Closed roxima closed 6 months ago
Currently, only radix-2 FFT algorithm is implemented. In fact, it's the first time when I see the usage of FFT of non-power-of-2 size in a DSP/AI framework. In general, it's possible to implement slower FFT/log-mel-filterbank with FFT of size 400, but it'll require some time.

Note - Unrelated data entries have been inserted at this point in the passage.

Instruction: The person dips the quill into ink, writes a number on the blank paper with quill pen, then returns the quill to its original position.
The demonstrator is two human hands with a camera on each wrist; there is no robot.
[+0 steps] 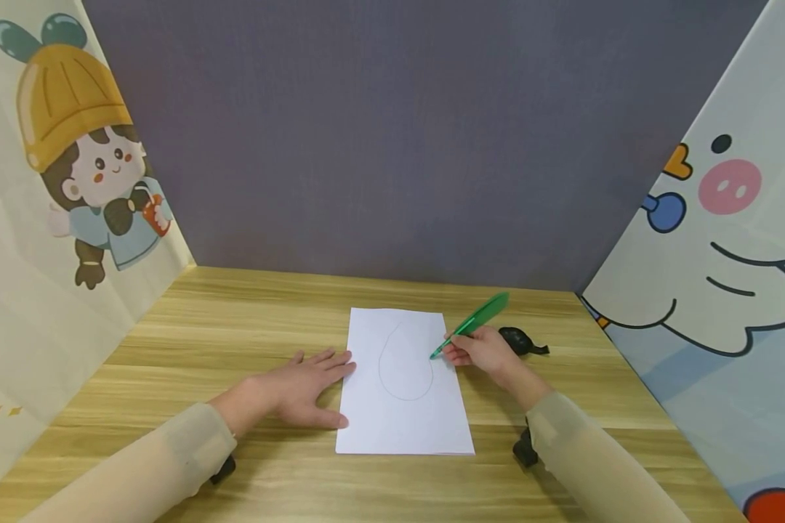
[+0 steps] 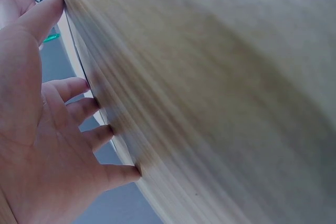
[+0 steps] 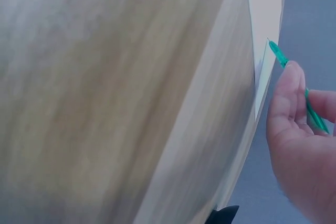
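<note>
A white sheet of paper (image 1: 405,407) lies on the wooden table (image 1: 235,341) with a thin pencil-like oval outline drawn on it. My right hand (image 1: 480,352) pinches a green feather-topped pen (image 1: 471,323), its tip touching the paper at the outline's right side. In the right wrist view the green pen (image 3: 283,59) runs between thumb and finger, tip at the paper's edge (image 3: 262,72). My left hand (image 1: 301,388) lies flat, fingers spread, on the table at the paper's left edge. The left wrist view shows the spread fingers (image 2: 79,129) pressed on the wood.
A small black object (image 1: 520,340) lies on the table just behind my right hand. A grey back wall and cartoon-printed side panels (image 1: 72,181) enclose the table on three sides. Black wrist mounts (image 1: 525,447) sit under both sleeves.
</note>
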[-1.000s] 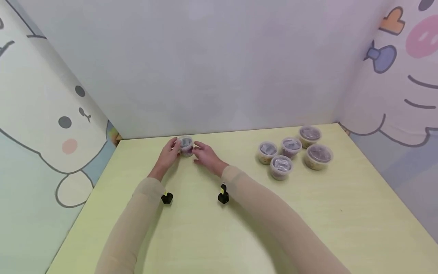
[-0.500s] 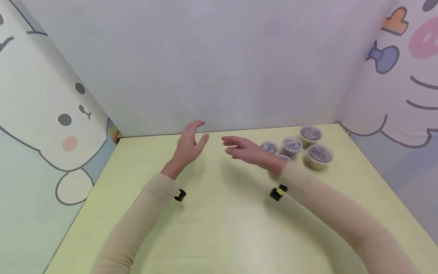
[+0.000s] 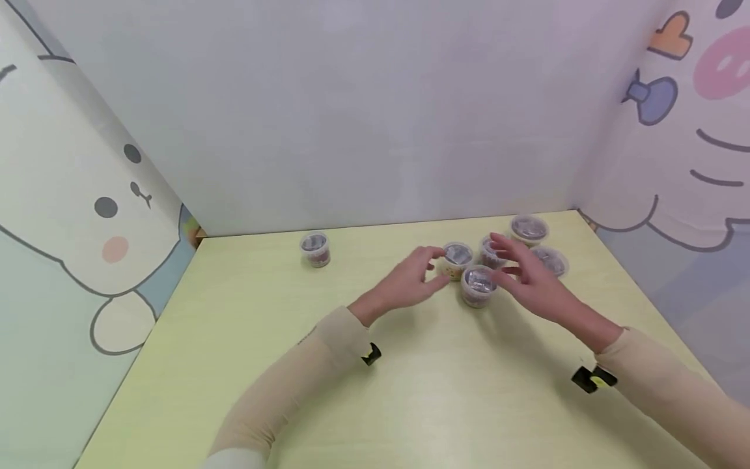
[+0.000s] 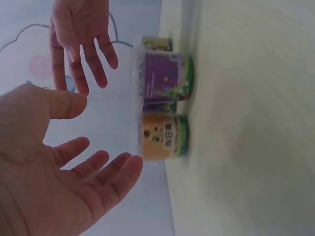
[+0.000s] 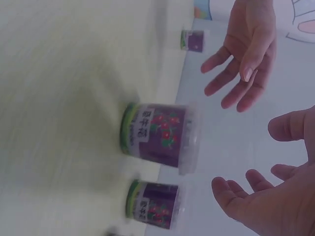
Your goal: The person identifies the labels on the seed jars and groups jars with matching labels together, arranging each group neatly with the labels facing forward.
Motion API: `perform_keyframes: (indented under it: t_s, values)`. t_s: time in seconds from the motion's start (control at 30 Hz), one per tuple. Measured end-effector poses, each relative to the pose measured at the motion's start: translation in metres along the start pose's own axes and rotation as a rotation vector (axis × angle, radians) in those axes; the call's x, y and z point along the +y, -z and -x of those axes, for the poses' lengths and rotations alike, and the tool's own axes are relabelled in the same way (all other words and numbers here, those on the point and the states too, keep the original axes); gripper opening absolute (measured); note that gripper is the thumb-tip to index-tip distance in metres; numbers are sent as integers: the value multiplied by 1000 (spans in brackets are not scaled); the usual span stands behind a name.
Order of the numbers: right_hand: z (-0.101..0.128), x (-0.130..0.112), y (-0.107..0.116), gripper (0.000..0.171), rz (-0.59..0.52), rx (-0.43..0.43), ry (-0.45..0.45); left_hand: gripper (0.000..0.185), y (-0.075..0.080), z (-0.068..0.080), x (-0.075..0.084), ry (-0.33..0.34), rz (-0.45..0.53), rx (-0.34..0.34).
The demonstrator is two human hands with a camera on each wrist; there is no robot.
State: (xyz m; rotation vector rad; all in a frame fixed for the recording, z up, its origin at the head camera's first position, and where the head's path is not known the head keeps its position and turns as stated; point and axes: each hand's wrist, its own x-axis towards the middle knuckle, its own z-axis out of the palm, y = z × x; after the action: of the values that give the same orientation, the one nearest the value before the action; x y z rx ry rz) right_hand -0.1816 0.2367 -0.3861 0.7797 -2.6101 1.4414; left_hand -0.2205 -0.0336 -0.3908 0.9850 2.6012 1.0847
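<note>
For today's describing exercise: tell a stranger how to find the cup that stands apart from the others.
Start at the yellow-green table and look to its far left corner, beneath the bunny wall. A single lidded cup stands there. Unlike the cluster of cups on the right between the hands, it has no neighbours.

My head camera looks forward and down across the table from some way off. Each wrist camera sits close and tipped sideways, low over the tabletop. All three share the cluster of cups and both my hands.
</note>
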Motion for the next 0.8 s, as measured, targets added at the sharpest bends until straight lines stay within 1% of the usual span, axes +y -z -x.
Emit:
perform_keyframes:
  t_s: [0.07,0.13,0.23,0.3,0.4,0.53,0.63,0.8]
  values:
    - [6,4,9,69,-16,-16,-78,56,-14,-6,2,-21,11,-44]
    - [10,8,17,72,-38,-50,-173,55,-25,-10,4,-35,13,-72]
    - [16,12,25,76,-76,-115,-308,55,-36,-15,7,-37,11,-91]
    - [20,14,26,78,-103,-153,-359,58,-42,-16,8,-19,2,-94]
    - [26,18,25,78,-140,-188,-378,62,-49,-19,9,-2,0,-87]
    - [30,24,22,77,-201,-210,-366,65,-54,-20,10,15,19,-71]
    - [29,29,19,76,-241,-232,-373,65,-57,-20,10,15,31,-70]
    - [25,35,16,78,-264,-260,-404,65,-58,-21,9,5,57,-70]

Meanwhile, the following extractor will produce the results as close to WhisperAI as possible (although, slightly different) - it uses FrameSize=400 and FFTSize=512 (like it's usually done, actually):
var samplingRate = 16000;
var bands = FilterBanks.MelBandsSlaney(80, samplingRate);
var filterbank = FilterBanks.MelBankSlaney(80, 512, samplingRate);
var options = new FilterbankOptions
{
SamplingRate = samplingRate,
FilterBank = filterbank,
FrameSize = 400,
HopSize = 160,
Window = WindowType.Hann,
SpectrumType = SpectrumType.Power,
NonLinearity = NonLinearityType.Log10,
LogFloor = 1e-10f,
};
var extractor = new FilterbankExtractor(options);
var vectors = extractor.ComputeFrom(signal);
After this you'll need to post-process vectors
similarly to WhisperAI's code (two last steps):
log_spec = torch.maximum(log_spec, log_spec.max() - 8.0)
log_spec = (log_spec + 4.0) / 4.0
I'm having problems doing FFT as Whisper does. Whisper has FFT size 400. NWaves requires this to be powers of 2. Can feature extraction as whisper be done with NWaves?